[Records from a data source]
___

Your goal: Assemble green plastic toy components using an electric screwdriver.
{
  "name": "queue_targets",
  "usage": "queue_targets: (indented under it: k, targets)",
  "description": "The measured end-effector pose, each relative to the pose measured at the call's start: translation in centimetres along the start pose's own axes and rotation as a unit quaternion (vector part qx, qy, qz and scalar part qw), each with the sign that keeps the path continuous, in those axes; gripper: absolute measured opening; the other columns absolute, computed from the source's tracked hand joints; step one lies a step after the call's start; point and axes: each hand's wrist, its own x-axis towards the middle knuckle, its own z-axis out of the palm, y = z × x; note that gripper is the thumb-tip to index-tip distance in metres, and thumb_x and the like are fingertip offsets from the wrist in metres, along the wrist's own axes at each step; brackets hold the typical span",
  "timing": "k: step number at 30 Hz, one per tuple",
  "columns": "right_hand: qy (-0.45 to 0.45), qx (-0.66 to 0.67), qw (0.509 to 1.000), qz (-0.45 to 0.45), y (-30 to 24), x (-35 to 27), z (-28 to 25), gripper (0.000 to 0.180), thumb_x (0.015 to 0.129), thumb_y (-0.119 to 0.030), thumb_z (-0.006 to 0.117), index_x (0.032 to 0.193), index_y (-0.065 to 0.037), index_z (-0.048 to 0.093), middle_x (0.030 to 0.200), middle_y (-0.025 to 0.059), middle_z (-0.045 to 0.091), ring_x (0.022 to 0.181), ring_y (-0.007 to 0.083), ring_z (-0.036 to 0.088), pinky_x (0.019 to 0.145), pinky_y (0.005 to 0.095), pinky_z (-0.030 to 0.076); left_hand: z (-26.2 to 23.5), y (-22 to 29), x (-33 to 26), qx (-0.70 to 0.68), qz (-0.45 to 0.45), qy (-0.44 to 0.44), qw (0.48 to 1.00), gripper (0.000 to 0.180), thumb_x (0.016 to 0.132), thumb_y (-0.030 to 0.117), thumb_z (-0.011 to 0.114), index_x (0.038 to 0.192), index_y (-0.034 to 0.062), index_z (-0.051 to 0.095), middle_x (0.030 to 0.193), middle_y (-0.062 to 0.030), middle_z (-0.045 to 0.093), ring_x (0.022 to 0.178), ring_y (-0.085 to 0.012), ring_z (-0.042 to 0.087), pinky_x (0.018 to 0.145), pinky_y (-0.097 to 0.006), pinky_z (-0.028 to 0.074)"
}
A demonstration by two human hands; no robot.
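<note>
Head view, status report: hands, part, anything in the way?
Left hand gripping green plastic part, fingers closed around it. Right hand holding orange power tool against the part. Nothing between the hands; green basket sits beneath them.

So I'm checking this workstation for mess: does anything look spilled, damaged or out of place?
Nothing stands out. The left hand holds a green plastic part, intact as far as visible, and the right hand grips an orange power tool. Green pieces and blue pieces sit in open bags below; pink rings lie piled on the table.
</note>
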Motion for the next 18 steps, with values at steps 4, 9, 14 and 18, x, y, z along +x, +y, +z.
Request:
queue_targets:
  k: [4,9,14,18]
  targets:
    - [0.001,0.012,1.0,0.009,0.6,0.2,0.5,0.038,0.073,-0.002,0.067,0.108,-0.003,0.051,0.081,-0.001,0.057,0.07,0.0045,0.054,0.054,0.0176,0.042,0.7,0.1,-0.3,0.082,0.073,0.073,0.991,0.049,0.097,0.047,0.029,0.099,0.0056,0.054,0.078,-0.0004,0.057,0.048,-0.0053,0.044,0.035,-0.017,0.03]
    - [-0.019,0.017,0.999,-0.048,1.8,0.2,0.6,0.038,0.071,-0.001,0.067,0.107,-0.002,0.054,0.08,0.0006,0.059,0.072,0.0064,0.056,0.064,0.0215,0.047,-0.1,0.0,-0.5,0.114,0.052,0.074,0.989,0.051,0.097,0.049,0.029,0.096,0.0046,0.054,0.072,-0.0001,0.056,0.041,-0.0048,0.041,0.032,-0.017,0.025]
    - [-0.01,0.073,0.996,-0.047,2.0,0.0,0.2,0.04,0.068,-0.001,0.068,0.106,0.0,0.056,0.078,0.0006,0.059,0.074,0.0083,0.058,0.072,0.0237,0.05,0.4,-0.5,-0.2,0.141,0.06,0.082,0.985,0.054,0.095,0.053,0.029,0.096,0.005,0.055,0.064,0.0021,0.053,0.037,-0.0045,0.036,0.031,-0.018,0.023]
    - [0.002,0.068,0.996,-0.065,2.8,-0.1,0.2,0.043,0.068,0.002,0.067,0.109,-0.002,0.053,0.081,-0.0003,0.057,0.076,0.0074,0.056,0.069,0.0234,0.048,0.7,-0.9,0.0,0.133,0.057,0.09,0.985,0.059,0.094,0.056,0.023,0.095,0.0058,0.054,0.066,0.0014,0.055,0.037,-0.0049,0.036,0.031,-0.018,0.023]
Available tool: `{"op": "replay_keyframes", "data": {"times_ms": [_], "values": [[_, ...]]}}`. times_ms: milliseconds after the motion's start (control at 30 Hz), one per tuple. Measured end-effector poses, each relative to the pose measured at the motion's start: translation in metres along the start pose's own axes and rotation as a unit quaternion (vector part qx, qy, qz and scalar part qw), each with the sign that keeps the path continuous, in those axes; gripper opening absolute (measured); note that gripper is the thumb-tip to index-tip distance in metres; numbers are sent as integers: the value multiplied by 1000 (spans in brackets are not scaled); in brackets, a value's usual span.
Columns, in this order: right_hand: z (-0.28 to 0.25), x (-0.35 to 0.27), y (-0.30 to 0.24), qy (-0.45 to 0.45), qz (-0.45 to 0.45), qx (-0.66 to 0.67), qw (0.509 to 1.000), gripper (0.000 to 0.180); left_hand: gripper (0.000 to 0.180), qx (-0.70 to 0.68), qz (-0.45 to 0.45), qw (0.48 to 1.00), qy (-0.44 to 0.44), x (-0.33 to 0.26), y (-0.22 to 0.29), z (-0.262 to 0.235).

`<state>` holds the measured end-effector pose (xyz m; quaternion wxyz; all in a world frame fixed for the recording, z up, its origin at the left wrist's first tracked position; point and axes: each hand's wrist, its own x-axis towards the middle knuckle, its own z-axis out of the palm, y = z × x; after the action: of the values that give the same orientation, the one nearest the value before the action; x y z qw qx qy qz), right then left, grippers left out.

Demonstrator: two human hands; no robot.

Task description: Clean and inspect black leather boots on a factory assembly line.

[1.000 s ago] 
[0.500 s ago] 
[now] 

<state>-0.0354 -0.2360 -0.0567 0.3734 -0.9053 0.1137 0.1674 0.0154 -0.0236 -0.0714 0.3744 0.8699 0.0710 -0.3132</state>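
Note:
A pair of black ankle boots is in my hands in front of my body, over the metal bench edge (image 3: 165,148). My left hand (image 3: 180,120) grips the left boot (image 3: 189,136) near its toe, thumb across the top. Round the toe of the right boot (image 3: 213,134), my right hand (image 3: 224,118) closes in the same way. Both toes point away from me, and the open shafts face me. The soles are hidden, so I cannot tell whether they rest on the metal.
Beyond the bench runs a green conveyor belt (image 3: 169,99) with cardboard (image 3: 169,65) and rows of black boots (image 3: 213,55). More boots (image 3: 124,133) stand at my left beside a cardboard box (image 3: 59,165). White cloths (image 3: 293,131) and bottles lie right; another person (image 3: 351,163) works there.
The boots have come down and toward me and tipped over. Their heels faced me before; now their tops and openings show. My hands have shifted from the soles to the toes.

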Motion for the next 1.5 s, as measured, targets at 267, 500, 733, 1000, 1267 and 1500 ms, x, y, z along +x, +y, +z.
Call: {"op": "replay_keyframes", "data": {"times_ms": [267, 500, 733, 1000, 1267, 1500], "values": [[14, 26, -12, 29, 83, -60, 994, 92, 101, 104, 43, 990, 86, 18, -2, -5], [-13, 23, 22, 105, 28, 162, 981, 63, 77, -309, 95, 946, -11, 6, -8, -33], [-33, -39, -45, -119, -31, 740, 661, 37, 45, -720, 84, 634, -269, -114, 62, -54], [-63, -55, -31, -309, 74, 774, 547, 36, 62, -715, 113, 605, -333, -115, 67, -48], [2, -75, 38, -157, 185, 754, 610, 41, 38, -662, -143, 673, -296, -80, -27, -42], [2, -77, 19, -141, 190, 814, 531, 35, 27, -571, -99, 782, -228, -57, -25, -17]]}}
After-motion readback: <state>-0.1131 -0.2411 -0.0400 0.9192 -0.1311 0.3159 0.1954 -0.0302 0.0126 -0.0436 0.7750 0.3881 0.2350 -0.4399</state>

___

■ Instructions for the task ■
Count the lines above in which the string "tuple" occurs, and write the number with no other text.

■ Task output ■
2